## Problem description
Any picture in the material should be left out, while all other lines are copied exactly.

## Records to use
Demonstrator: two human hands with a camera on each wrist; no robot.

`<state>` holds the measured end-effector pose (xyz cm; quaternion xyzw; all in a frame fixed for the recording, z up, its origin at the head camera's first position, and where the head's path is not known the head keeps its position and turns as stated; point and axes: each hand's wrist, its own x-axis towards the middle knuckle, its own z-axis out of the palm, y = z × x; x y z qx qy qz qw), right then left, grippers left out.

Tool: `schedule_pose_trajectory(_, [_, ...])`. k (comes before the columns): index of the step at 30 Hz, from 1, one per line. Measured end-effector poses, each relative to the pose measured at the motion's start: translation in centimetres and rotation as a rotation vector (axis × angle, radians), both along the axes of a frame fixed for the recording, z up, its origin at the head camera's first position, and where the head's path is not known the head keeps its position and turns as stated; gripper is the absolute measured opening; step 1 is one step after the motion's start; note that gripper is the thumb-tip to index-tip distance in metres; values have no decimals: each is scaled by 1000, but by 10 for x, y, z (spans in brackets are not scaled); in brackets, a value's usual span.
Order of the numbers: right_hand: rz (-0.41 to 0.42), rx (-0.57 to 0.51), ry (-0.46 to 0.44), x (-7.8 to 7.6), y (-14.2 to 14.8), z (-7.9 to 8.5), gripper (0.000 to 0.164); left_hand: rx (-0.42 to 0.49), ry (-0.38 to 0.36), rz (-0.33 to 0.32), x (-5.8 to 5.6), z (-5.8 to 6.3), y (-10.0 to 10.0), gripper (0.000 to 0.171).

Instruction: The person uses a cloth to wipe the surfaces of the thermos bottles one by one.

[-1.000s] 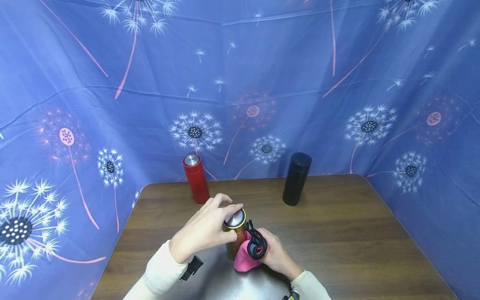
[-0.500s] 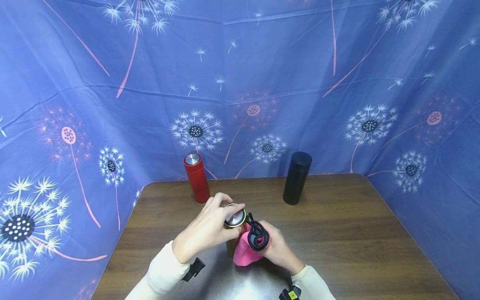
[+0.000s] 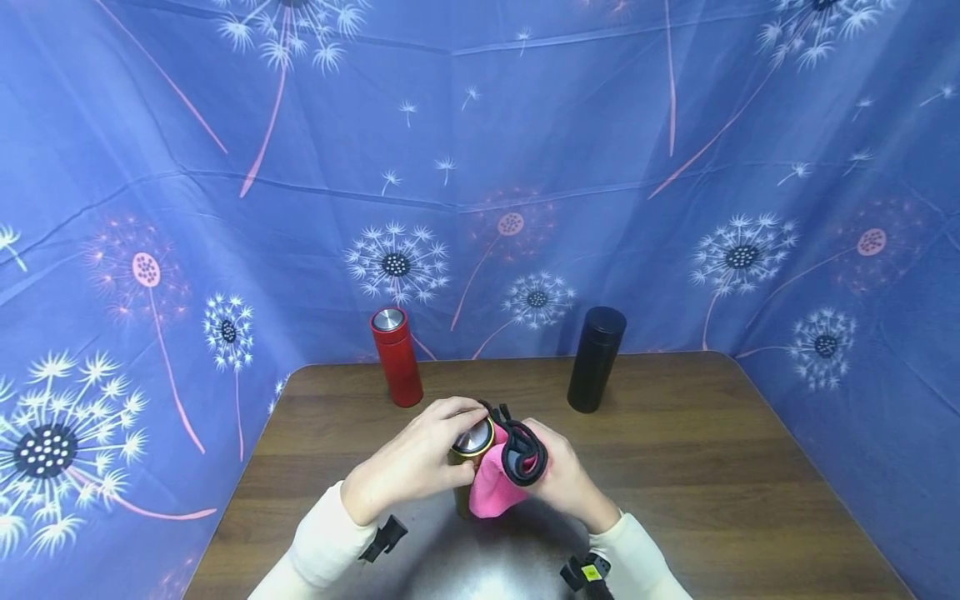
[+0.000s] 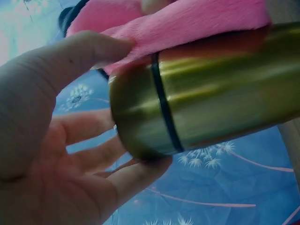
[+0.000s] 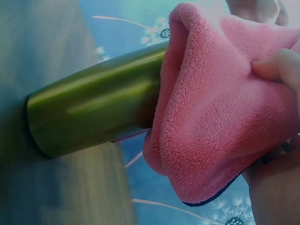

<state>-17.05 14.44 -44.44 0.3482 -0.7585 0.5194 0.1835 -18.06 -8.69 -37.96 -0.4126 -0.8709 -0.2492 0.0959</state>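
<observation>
A gold-green thermos with a steel-topped lid stands on the table in front of the person. The left hand grips it around the lid, thumb on the near side; in the left wrist view the fingers curve around the lid's end. Bunched in the right hand is a pink fleecy cloth with dark edging. That cloth lies against the right side of the thermos, near the lid seam. In the head view, hand and cloth hide part of the thermos body.
Farther back on the wooden table stand a red thermos at left and a black thermos at right. A blue dandelion-print sheet hangs behind and at both sides.
The right hand has carried the pink cloth upward along the side of the thermos, toward its lid. The left hand stays at the top, its fingers slightly shifted.
</observation>
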Motion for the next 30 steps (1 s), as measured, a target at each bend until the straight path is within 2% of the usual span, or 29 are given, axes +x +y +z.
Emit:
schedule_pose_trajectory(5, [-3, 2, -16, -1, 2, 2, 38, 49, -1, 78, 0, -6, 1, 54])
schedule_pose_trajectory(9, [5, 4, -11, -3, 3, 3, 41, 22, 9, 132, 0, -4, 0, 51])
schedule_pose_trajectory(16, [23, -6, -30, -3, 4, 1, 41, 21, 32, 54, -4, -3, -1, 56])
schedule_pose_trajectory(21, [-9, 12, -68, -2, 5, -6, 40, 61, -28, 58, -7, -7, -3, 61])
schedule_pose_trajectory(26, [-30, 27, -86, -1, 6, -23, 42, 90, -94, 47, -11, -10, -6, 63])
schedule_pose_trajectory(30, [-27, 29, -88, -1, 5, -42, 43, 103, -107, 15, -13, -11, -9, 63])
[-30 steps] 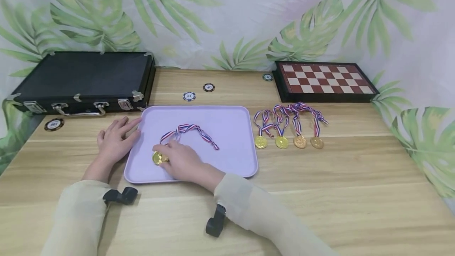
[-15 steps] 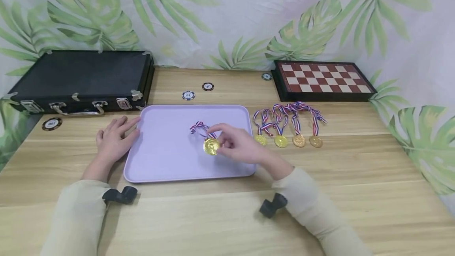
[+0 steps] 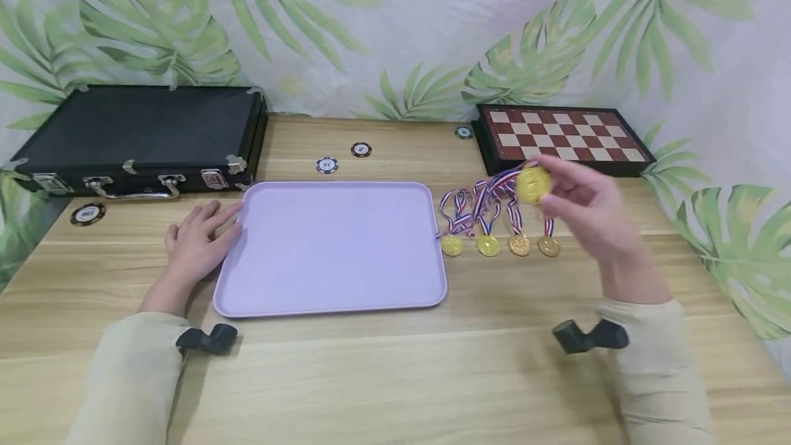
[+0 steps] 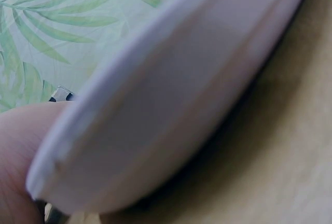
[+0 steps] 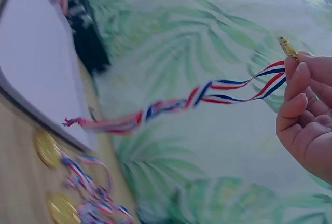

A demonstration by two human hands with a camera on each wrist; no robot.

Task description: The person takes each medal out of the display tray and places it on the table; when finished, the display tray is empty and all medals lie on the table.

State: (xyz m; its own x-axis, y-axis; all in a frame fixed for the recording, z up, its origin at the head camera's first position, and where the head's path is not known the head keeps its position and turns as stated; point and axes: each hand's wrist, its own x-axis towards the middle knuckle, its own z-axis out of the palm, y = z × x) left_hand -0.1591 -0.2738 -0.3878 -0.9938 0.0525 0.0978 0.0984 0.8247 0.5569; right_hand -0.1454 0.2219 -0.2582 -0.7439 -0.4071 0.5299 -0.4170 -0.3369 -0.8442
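Observation:
My right hand (image 3: 590,215) pinches a gold medal (image 3: 533,185) between thumb and fingers, raised above the table at the right. Its striped red, white and blue ribbon (image 5: 171,106) trails down and to the left, overlapping the row of medals in the head view. In that row lie two gold medals (image 3: 488,246) and two bronze-toned medals (image 3: 520,245), their ribbons bunched behind them. My left hand (image 3: 200,242) lies with spread fingers at the left rim of the lilac tray (image 3: 334,309), fingertips touching it. The tray holds nothing.
A black case (image 3: 142,132) with metal latches stands at the back left. A chessboard box (image 3: 565,139) sits at the back right. Poker chips, such as the blue one (image 3: 327,165) and the black one (image 3: 88,214), lie on the wooden table (image 3: 395,376). A leaf-patterned cloth (image 3: 371,26) hangs behind.
My right hand has lifted the gold medal with its ribbon off the tray and carried it right, over the row of medals. My left hand has stayed at the tray's left rim.

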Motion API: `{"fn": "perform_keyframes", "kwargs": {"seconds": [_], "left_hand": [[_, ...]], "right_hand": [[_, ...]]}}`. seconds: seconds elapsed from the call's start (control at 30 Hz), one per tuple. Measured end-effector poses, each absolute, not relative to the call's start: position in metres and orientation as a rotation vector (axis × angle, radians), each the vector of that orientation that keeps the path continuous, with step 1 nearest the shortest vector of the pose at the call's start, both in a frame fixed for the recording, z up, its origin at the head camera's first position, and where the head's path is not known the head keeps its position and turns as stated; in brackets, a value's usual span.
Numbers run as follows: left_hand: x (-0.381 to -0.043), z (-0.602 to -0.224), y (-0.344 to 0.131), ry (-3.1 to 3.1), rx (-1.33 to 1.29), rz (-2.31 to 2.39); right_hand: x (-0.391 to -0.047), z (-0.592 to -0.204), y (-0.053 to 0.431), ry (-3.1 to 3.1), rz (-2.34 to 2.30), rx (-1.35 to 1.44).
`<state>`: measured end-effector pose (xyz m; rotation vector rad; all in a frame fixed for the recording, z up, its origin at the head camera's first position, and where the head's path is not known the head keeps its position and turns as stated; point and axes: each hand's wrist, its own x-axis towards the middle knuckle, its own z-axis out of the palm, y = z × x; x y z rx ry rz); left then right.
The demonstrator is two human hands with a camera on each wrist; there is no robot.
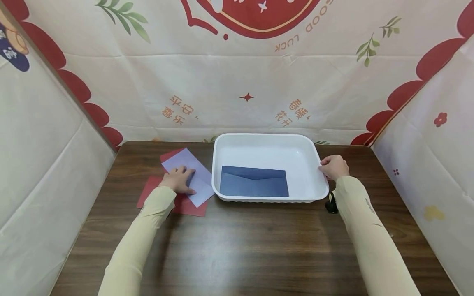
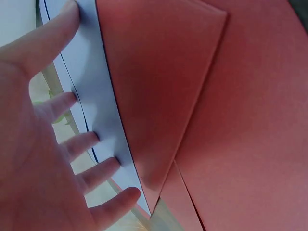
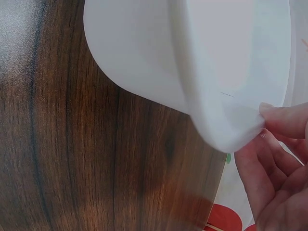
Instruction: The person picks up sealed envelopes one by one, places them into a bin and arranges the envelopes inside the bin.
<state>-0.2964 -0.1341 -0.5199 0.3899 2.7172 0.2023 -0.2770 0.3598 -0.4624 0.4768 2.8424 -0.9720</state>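
My left hand [image 1: 177,181] lies with spread fingers on a lavender envelope [image 1: 201,181], which is set at a slant. Under it are red envelopes [image 1: 190,206], partly hidden; the left wrist view shows a red flap [image 2: 154,72] beside the lavender paper's edge [image 2: 103,86]. A white plastic tray [image 1: 266,148] stands right of this pile, its left rim touching or nearly touching the lavender corner. Inside the tray, along its near side, lies a dark blue envelope [image 1: 255,185]. My right hand [image 1: 335,166] pinches the tray's right rim between thumb and fingers, seen closely in the right wrist view.
The dark wooden table [image 1: 237,246] carries everything. A white printed cloth [image 1: 222,82] hangs behind its far edge, with more cloth at both sides. A small black object [image 1: 331,203] shows beside the right wrist.
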Motion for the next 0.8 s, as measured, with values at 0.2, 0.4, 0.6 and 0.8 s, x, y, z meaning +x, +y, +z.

## Your response
Demonstrator: two human hands with a camera on each wrist; no robot.

`<state>` holds the measured end-effector pose (xyz cm; quaternion xyzw; all in a frame fixed for the recording, z up, its origin at the head camera's first position, and where the head's path is not known the head keeps its position and turns as stated; point and axes: each hand's wrist, its own x-axis towards the middle knuckle, its own z-axis out of the palm, y = z × x; x y z qx qy qz qw), right then left, grippers left out.

Tool: `schedule_pose_trajectory(_, [_, ...])`. k (comes before the columns): index of the step at 30 Hz, from 1, one per line. Measured end-effector poses, each relative to the pose measured at the motion's start: translation in centimetres and rotation as a rotation vector (axis × angle, radians), both along the axes of a frame fixed for the recording, z up, its origin at the head camera's first position, and where the head's path is not known the head keeps its position and turns as stated; gripper is the absolute measured opening; step 1 is one step after the motion's start; note that gripper is the thumb-tip to index-tip distance in metres; values have no decimals: each is scaled by 1000, but by 10 for x, y, z (spans in brackets are not scaled); in brackets, a value's usual span.
Order of the numbers: right_hand: rz (-0.41 to 0.42), rx (-0.57 to 0.51), ry (-0.46 to 0.44), x (-7.8 to 7.6), y (-14.2 to 14.8), z (-7.9 to 8.5), gripper (0.000 to 0.164); left_hand: rx (-0.42 to 0.49), ry (-0.38 to 0.36), rz (-0.33 to 0.32), x (-5.8 to 5.6), z (-5.8 to 6.3), y (-10.0 to 10.0), gripper (0.000 to 0.171).

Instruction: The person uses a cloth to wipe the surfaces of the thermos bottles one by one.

[-1.000s] 
[-0.500s] 
[+0.000s] 
[+0.000s] 
[+0.000s] 

<state>-17.05 14.44 -44.44 0.3482 -0.7585 0.5194 0.1835 -18.06 -8.69 -37.96 -0.4126 -0.8709 -0.2492 0.0959</state>
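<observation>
A gold-green thermos with a steel-topped lid stands on the table in front of the person. The left hand grips it around the lid, thumb on the near side; in the left wrist view the fingers curve around the lid's end. Bunched in the right hand is a pink fleecy cloth with dark edging. That cloth lies against the right side of the thermos, near the lid seam. In the head view, hand and cloth hide part of the thermos body.
Farther back on the wooden table stand a red thermos at left and a black thermos at right. A blue dandelion-print sheet hangs behind and at both sides.
The right hand has carried the pink cloth upward along the side of the thermos, toward its lid. The left hand stays at the top, its fingers slightly shifted.
</observation>
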Motion for the next 30 steps (1 s), as measured, a target at each bend until the straight path is within 2% of the usual span, or 29 are given, axes +x +y +z.
Emit:
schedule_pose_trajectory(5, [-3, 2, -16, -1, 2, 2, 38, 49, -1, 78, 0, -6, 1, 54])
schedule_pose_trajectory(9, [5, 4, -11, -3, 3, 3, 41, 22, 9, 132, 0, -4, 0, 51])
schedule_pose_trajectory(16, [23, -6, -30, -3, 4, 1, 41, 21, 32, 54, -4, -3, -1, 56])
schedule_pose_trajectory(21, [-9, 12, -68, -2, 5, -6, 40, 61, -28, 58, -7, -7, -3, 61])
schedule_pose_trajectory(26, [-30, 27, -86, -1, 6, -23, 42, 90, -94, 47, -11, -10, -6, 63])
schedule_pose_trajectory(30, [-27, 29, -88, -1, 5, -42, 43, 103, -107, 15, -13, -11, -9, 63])
[-30 steps] 
[-15 steps] 
[+0 steps] 
[+0 steps] 
[+0 steps] 

A demonstration by two human hands with a camera on each wrist; no robot.

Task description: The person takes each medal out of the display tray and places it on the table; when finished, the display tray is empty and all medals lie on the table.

State: (xyz m; its own x-axis, y-axis; all in a frame fixed for the recording, z up, its origin at the head camera's first position, and where the head's path is not known the head keeps its position and turns as stated; point and axes: each hand's wrist, its own x-axis towards the middle knuckle, its own z-axis out of the palm, y = z × x) left_hand -0.1591 -0.2738 -0.3878 -0.9938 0.0525 0.0978 0.0984 0.8247 0.5569; right_hand -0.1454 0.2219 -0.2582 -0.7439 -0.4071 0.5299 -0.4170 -0.3369 -0.8442
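Observation:
My right hand (image 3: 590,215) pinches a gold medal (image 3: 533,185) between thumb and fingers, raised above the table at the right. Its striped red, white and blue ribbon (image 5: 171,106) trails down and to the left, overlapping the row of medals in the head view. In that row lie two gold medals (image 3: 488,246) and two bronze-toned medals (image 3: 520,245), their ribbons bunched behind them. My left hand (image 3: 200,242) lies with spread fingers at the left rim of the lilac tray (image 3: 334,309), fingertips touching it. The tray holds nothing.
A black case (image 3: 142,132) with metal latches stands at the back left. A chessboard box (image 3: 565,139) sits at the back right. Poker chips, such as the blue one (image 3: 327,165) and the black one (image 3: 88,214), lie on the wooden table (image 3: 395,376). A leaf-patterned cloth (image 3: 371,26) hangs behind.
My right hand has lifted the gold medal with its ribbon off the tray and carried it right, over the row of medals. My left hand has stayed at the tray's left rim.
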
Motion API: `{"fn": "perform_keyframes", "kwargs": {"seconds": [_], "left_hand": [[_, ...]], "right_hand": [[_, ...]]}}`. seconds: seconds elapsed from the call's start (control at 30 Hz), one per tuple. Measured end-effector poses, each absolute, not relative to the call's start: position in metres and orientation as a rotation vector (axis × angle, radians), each the vector of that orientation that keeps the path continuous, with step 1 nearest the shortest vector of the pose at the call's start, both in a frame fixed for the recording, z up, its origin at the head camera's first position, and where the head's path is not known the head keeps its position and turns as stated; in brackets, a value's usual span.
Numbers run as follows: left_hand: x (-0.381 to -0.043), z (-0.602 to -0.224), y (-0.344 to 0.131), ry (-3.1 to 3.1), rx (-1.33 to 1.29), rz (-2.31 to 2.39); right_hand: x (-0.391 to -0.047), z (-0.592 to -0.204), y (-0.053 to 0.431), ry (-3.1 to 3.1), rz (-2.34 to 2.30), rx (-1.35 to 1.44).
`<state>`: measured end-effector pose (xyz m; rotation vector rad; all in a frame fixed for the recording, z up, its origin at the head camera's first position, and where the head's path is not known the head keeps its position and turns as stated; point and axes: each hand's wrist, its own x-axis towards the middle knuckle, its own z-axis out of the palm, y = z × x; x y z rx ry rz); left then right.
The demonstrator is two human hands with a camera on each wrist; there is no robot.
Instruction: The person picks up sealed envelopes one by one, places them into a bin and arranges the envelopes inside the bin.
<state>-0.2964 -0.1341 -0.5199 0.3899 2.7172 0.2023 -0.2770 0.3598 -0.4624 0.4768 2.8424 -0.9720</state>
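My left hand [image 1: 177,181] lies with spread fingers on a lavender envelope [image 1: 201,181], which is set at a slant. Under it are red envelopes [image 1: 190,206], partly hidden; the left wrist view shows a red flap [image 2: 154,72] beside the lavender paper's edge [image 2: 103,86]. A white plastic tray [image 1: 266,148] stands right of this pile, its left rim touching or nearly touching the lavender corner. Inside the tray, along its near side, lies a dark blue envelope [image 1: 255,185]. My right hand [image 1: 335,166] pinches the tray's right rim between thumb and fingers, seen closely in the right wrist view.
The dark wooden table [image 1: 237,246] carries everything. A white printed cloth [image 1: 222,82] hangs behind its far edge, with more cloth at both sides. A small black object [image 1: 331,203] shows beside the right wrist.
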Motion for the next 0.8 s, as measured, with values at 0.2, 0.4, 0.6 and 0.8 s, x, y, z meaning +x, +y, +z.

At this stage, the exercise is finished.